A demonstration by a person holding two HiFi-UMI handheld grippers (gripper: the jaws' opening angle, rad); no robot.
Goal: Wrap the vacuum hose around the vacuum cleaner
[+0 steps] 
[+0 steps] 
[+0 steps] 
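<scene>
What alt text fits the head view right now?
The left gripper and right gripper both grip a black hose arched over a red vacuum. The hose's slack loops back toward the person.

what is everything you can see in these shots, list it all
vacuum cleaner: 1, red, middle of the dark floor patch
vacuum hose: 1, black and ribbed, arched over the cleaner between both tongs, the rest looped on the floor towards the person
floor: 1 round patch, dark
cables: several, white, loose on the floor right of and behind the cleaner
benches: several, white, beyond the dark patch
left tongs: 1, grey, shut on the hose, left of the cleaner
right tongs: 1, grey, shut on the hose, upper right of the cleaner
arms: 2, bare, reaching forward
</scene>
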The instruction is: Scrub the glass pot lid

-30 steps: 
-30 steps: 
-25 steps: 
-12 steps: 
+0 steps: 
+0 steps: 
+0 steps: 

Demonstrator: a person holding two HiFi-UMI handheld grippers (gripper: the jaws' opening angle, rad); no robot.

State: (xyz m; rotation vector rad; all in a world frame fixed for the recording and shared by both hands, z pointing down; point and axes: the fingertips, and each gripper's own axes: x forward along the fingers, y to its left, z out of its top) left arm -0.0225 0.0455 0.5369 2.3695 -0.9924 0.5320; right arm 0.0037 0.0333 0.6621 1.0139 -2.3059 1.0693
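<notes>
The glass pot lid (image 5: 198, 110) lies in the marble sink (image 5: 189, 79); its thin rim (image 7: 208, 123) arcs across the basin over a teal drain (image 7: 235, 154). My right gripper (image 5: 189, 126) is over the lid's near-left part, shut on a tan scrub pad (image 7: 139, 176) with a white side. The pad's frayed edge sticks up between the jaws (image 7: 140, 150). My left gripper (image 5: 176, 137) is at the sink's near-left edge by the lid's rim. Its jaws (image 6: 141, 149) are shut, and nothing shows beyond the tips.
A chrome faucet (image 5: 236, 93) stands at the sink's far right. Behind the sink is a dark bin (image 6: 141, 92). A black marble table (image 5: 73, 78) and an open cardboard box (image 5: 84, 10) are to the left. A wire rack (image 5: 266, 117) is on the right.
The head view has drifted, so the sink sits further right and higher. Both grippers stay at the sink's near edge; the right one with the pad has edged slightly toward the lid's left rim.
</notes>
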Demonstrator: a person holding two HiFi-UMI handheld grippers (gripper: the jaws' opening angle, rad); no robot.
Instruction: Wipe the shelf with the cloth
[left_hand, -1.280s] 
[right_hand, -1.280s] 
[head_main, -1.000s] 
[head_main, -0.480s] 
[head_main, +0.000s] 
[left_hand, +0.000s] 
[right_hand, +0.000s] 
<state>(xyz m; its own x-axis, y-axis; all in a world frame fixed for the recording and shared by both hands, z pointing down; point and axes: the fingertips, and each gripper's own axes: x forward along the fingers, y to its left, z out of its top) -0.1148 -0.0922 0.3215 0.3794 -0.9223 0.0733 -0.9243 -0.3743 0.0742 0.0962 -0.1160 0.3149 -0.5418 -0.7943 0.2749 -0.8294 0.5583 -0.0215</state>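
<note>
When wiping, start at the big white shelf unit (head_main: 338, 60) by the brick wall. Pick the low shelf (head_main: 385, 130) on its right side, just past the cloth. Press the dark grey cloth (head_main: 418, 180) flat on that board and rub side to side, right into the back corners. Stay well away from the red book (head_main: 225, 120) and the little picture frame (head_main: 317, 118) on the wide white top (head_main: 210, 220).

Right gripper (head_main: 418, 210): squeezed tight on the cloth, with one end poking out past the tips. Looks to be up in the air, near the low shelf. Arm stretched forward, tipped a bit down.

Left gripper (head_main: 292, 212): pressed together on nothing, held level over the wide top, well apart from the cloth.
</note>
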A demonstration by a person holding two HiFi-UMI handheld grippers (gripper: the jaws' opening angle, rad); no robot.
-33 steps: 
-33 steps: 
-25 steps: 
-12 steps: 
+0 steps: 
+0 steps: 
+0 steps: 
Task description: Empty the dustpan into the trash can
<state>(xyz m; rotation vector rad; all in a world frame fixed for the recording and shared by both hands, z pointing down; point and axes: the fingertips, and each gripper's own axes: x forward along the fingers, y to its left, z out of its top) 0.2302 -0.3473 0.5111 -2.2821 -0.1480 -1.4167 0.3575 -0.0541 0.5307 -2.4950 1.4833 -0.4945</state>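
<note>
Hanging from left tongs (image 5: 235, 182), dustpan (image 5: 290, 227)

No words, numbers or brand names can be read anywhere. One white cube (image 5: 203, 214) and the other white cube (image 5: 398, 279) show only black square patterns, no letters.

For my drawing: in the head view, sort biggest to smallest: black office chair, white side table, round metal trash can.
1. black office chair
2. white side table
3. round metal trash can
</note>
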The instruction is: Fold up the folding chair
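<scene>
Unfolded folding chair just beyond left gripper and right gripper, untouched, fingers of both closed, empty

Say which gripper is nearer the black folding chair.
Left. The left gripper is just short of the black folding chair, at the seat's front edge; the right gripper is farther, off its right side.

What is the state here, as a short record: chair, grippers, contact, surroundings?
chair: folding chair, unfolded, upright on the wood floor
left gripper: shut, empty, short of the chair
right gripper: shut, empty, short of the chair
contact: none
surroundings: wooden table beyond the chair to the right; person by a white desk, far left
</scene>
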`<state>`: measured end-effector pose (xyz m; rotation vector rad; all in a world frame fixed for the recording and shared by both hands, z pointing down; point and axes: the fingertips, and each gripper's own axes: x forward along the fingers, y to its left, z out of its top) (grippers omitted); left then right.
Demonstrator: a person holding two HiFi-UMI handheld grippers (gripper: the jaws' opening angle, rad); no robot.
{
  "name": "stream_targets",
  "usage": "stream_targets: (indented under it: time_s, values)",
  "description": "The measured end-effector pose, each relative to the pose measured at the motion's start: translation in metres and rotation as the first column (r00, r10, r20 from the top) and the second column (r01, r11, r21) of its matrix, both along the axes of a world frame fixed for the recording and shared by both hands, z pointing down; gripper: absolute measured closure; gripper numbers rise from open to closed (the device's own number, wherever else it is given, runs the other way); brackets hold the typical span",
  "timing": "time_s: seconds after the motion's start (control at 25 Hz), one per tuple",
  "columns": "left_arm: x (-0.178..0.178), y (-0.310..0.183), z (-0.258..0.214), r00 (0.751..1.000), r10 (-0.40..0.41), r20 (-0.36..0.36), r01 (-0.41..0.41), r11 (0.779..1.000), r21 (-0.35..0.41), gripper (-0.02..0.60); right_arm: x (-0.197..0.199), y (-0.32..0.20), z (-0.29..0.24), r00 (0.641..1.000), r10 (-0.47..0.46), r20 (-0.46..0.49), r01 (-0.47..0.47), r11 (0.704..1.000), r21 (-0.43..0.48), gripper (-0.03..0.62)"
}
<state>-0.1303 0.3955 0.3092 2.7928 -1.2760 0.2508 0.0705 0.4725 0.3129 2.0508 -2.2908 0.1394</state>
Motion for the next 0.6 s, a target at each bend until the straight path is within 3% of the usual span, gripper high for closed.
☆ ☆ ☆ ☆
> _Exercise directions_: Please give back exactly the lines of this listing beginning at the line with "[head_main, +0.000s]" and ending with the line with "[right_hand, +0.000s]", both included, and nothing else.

> _Output for this exercise_:
[head_main, +0.000s] 
[left_hand, +0.000s] 
[right_hand, +0.000s] 

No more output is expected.